◆ Work to be completed:
Copy exactly the lines of the records below, and only those lines, beginning with the line that contains "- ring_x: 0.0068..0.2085" and ending with the line that contains "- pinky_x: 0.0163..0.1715".

-- Given records follows --

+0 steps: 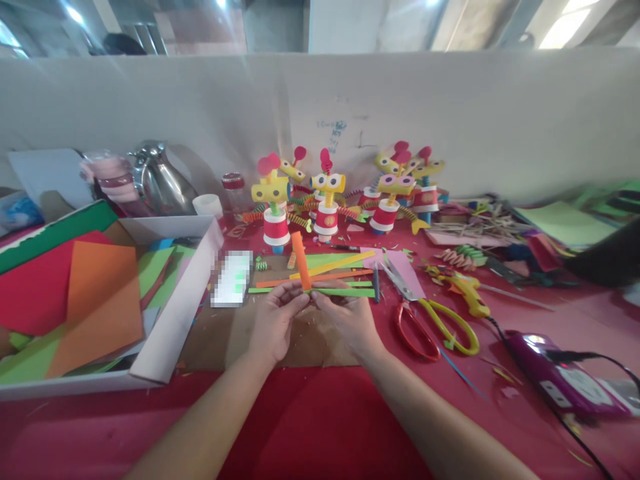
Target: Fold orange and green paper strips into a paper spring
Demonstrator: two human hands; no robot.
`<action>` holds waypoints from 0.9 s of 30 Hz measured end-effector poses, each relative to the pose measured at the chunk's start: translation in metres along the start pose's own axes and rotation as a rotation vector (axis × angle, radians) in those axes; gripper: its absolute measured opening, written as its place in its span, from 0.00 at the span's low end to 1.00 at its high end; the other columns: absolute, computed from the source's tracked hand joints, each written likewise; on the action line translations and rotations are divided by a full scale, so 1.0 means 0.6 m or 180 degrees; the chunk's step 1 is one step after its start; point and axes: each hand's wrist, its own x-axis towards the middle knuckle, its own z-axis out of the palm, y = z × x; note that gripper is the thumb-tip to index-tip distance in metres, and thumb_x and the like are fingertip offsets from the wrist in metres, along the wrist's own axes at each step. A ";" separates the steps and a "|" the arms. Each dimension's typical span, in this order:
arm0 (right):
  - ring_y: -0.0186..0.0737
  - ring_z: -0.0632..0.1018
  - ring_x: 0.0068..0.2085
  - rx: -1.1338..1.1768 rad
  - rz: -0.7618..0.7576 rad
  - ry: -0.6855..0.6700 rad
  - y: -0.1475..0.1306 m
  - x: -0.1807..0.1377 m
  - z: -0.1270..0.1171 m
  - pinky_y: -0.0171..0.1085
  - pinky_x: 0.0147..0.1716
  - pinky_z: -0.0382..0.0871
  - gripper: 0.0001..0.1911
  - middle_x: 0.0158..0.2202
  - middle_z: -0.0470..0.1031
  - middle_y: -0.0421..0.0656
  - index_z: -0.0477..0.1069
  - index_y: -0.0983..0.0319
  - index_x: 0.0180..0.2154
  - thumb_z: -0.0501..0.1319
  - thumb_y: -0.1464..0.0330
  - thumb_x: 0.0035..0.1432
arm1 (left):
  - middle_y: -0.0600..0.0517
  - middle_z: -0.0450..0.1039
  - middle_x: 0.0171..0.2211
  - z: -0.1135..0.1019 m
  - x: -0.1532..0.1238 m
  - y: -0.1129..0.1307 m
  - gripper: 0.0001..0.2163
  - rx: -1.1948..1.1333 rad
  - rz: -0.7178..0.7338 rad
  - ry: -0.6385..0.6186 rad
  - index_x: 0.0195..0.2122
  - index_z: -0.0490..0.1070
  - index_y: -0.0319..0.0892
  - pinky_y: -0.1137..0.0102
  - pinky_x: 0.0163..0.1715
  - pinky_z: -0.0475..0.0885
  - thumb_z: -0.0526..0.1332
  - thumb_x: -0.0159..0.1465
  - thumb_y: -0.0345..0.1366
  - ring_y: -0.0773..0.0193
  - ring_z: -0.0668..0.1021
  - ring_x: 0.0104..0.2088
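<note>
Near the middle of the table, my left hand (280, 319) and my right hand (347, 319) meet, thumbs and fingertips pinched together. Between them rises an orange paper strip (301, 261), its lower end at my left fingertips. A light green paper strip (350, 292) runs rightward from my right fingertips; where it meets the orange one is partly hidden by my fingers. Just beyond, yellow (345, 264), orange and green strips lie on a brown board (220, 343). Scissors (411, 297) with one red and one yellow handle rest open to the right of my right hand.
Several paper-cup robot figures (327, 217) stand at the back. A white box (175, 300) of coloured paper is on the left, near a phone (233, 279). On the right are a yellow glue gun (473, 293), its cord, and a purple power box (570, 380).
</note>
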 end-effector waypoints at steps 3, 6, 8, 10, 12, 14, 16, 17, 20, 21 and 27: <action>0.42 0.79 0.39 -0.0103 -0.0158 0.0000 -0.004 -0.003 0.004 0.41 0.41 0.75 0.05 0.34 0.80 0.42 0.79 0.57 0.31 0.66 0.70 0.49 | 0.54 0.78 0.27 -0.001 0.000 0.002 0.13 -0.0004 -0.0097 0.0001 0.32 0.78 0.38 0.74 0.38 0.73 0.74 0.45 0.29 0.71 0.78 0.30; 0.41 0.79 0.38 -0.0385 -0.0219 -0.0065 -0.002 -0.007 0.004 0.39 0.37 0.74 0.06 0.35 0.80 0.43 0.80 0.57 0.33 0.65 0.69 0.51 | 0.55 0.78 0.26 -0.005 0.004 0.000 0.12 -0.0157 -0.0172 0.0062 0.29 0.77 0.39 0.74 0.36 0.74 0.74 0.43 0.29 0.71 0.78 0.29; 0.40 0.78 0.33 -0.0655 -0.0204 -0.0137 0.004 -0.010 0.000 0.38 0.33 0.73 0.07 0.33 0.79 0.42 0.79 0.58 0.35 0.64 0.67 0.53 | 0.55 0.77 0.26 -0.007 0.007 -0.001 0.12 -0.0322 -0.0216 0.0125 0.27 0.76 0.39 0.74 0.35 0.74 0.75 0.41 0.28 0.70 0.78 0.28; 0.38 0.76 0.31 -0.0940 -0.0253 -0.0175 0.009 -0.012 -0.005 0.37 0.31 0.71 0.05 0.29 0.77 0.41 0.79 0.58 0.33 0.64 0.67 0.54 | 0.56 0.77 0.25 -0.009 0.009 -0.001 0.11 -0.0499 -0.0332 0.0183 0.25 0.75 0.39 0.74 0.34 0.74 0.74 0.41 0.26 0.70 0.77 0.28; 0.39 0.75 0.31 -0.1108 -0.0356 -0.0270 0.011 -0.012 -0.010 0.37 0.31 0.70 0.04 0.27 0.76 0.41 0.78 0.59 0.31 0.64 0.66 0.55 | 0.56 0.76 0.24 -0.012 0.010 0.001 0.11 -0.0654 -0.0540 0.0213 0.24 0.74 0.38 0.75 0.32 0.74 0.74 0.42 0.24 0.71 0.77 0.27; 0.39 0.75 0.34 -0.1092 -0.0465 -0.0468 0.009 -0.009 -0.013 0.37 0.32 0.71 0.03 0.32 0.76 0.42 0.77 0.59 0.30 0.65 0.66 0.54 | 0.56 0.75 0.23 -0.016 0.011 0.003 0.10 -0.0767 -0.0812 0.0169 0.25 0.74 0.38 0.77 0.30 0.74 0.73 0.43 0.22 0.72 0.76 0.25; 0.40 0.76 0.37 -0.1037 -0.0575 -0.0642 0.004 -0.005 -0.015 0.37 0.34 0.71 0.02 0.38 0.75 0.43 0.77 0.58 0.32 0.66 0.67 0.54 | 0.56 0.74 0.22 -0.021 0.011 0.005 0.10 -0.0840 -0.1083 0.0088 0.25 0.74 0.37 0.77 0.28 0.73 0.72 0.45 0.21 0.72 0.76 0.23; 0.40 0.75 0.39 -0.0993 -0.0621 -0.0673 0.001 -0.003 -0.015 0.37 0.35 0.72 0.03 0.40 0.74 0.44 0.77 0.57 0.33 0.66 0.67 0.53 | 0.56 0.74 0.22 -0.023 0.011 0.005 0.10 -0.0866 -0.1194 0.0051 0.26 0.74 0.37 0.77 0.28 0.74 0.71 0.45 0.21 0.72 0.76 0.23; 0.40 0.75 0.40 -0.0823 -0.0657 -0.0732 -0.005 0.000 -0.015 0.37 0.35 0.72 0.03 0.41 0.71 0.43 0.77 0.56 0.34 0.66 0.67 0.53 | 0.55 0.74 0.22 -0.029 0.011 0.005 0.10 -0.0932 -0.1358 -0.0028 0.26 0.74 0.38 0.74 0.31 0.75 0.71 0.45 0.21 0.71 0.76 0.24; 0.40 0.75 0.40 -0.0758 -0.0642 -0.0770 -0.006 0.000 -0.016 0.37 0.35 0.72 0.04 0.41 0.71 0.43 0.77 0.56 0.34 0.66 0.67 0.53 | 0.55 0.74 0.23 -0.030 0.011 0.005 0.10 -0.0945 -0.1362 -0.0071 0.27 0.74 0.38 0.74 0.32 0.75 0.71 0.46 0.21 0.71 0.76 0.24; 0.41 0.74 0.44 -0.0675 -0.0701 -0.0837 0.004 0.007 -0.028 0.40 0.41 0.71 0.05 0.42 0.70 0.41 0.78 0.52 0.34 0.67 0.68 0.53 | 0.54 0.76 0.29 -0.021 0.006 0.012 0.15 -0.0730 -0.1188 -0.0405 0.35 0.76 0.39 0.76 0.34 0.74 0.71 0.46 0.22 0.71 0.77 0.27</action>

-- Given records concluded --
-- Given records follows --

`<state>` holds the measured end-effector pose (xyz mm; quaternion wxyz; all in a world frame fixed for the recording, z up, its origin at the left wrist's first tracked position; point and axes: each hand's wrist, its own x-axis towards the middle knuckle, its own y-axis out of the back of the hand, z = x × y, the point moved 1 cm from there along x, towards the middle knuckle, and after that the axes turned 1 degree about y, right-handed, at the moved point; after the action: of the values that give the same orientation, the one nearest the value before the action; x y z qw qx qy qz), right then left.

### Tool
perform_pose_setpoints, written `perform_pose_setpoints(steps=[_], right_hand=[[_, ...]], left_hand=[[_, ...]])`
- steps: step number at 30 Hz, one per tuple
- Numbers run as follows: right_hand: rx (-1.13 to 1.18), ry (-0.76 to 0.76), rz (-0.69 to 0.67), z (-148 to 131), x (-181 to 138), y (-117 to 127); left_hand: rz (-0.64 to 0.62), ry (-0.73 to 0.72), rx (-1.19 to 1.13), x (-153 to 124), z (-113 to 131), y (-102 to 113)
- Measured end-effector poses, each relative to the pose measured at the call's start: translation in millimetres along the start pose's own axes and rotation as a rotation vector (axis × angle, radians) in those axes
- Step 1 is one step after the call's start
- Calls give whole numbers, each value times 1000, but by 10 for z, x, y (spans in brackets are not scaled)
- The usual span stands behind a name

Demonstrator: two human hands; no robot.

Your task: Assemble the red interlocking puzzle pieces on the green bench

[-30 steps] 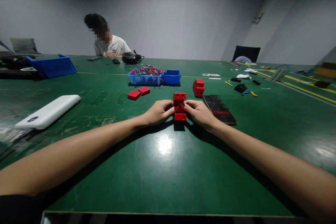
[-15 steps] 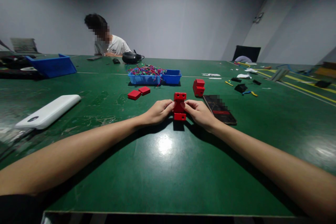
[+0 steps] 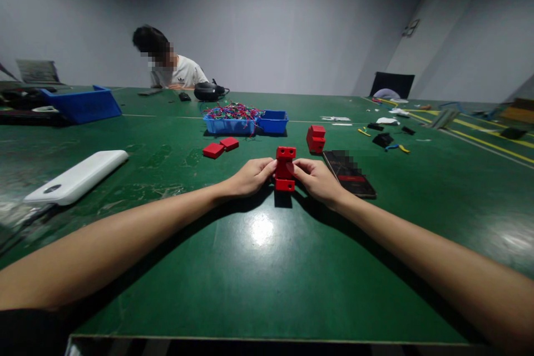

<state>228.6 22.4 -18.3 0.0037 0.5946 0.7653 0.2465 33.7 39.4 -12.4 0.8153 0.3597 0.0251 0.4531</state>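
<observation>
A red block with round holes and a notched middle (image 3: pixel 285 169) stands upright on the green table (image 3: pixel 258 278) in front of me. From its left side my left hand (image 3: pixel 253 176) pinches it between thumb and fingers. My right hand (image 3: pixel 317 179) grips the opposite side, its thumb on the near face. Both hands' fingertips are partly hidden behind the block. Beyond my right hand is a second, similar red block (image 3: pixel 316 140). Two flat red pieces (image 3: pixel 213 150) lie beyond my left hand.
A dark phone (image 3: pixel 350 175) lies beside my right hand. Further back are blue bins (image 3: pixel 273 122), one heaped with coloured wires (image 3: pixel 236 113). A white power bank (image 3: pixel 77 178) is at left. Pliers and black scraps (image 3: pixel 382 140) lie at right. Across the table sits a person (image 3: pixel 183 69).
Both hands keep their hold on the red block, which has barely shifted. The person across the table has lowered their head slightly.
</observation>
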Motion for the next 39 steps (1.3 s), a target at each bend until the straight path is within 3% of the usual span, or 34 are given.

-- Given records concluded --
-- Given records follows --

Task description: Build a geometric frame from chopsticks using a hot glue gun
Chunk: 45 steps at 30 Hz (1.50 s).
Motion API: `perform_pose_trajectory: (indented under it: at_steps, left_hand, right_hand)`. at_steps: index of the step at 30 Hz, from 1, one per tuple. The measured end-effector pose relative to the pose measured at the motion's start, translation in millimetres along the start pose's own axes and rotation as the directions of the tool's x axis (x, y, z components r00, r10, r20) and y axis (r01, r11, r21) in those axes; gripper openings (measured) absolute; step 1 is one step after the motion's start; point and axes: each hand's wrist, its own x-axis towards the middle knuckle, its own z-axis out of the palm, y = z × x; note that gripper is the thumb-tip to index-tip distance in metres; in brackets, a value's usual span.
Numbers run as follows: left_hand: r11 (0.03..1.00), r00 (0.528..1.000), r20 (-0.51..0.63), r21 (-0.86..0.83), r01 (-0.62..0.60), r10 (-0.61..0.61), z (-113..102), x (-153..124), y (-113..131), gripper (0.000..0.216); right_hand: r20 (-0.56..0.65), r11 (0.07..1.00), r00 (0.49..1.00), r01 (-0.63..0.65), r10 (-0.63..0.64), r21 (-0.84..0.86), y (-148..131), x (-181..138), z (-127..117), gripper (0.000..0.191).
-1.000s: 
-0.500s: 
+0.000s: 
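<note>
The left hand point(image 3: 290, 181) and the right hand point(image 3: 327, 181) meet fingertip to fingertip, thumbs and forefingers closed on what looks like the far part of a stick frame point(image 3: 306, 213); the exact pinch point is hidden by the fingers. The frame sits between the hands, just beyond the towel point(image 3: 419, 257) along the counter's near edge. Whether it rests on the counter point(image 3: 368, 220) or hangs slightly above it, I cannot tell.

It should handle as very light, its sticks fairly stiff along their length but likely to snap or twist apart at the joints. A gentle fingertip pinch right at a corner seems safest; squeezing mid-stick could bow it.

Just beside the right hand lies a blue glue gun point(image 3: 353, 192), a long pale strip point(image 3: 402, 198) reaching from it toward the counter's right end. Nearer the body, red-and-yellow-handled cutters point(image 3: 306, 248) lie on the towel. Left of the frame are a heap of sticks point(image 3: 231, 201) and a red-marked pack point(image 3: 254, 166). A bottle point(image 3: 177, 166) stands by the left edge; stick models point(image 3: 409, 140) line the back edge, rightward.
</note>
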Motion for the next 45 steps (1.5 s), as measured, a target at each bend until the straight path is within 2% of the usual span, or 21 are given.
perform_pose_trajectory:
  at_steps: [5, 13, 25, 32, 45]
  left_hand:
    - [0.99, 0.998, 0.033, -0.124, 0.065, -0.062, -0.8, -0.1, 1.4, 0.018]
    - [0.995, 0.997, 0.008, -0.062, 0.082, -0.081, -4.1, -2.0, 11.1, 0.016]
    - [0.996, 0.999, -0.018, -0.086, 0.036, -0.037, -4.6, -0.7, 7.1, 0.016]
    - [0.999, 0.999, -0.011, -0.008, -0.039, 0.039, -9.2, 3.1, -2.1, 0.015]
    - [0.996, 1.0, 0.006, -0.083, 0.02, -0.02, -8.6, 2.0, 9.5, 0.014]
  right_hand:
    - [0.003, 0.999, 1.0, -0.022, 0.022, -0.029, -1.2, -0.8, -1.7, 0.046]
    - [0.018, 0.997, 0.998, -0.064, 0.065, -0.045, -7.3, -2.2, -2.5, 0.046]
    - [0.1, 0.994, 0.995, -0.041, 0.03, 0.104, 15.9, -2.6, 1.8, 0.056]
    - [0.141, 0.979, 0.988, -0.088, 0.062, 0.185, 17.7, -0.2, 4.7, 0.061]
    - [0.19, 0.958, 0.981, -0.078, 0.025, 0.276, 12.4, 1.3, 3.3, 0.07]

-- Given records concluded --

◆ Output for this exercise:
  - ring_x: 0.0068..0.2085
  - rx: -1.1338..1.1768 rad
  - rz: -0.7618..0.7576 rad
  - ry: -0.6855..0.6700 rad
  - y: -0.1475..0.1306 m
  - x: -0.1807..0.1377 m
  - z: -0.1270..0.1171 m
  - pinky_y: -0.0171..0.1085
  - pinky_x: 0.0147..0.1716
  - pinky_z: -0.0382..0.0871
  - gripper: 0.0001..0.1911
  - middle_x: 0.0158..0.2202
  - middle_z: -0.0470..0.1031
  - middle_y: -0.0421..0.0656
  - index_z: -0.0477..0.1069
  - index_y: -0.0983..0.0319
  - index_x: 0.0180..0.2154
  - thumb_z: -0.0501..0.1319
  - thumb_y: -0.1464..0.0330
  - thumb_x: 0.0035..0.1432
arm1 (left):
  - middle_y: -0.0600..0.0517
  - middle_z: -0.0450..0.1039
  - middle_x: 0.0171..0.2211
  - z: -0.1135..0.1019 m
  - x: -0.1532..0.1238 m
  - y: -0.1129..0.1307 m
  - gripper: 0.0001..0.2163
  - rx: -1.1948..1.1333 rad
  - rz: -0.7178..0.7338 rad
  - ry: -0.6385..0.6186 rad
  - index_x: 0.0195..0.2122
  - index_z: -0.0490..0.1070
  - index_y: -0.0319..0.0892
  - pinky_y: -0.1137..0.0102
  - pinky_x: 0.0163..0.1715

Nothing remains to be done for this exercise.